What especially galled black lawmakers was that the ethics committee voted to move forward with the Waters and Richardson probes following the OCE referrals, while Graves — who OCE also thought should be investigated by the ethics committee — saw his case dismissed.

Even worse, the ethics committee issued a 541-page document explaining why it wouldn’t look into allegations that Graves invited a witness to testify before the Small Business Committee — on which he sits — without revealing his financial ties to that witness.
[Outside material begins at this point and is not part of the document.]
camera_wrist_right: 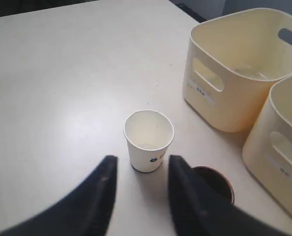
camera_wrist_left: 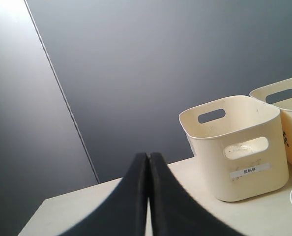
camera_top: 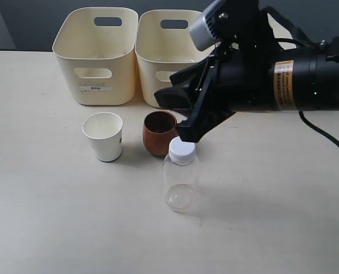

“It is kind of crazy,” said an aide to one senior black Democrat. “How can it be that the ethics committee only investigates African-Americans? It doesn’t make sense.”

White lawmakers have certainly been the subject of ethics committee investigations before. Former Majority Leader Tom DeLay (R-Texas) was admonished by the committee for his dealings with corporate lobbyists, while ex-Rep. Mark Foley (R-Fla.) was the target of an investigation over his dealings with teenage male House pages in late 2006. Foley resigned after the sex scandal was revealed.

And the document leaked to the Post last week shows that a number of white lawmakers — including senior House Appropriations Committee members John Murtha (D-Pa.), Pete Visclosky (D-Ind.), Alan Mollohan (D-W.Va.) and Jim Moran (D-Va.) — have drawn the attention of the committee and the OCE.

The two congressional ethics watchdogs are looking into these members’ ties to the PMA Group, a now-defunct lobbying firm that won tens of millions of dollars in earmarks from members of the Appropriations Committee. The lawmakers who arranged for the earmarks received hundreds of thousands of dollars in campaign contributions from PMA’s lobbying clients.

But it seems unlikely that the PMA case will become the subject of a full-blown ethics committee investigation. The Justice Department is also looking into the PMA allegations; the FBI raided PMA’s office last year, and Visclosky and his former chief of staff have been served with document subpoenas. And under ethics committee rules, the panel cannot conduct an investigation of any member or staffer already being probed by a law enforcement agency.

The nation’s only black senator, Roland Burris of Illinois, is currently under investigation by the Senate Ethics Committee. It’s not clear whether that committee is currently investigating any white members, although Sen. John Ensign (R-Nev.) is likely to be in its sights if the Justice Department doesn’t pre-empt a committee investigation.

Jonathan Allen contributed to this story.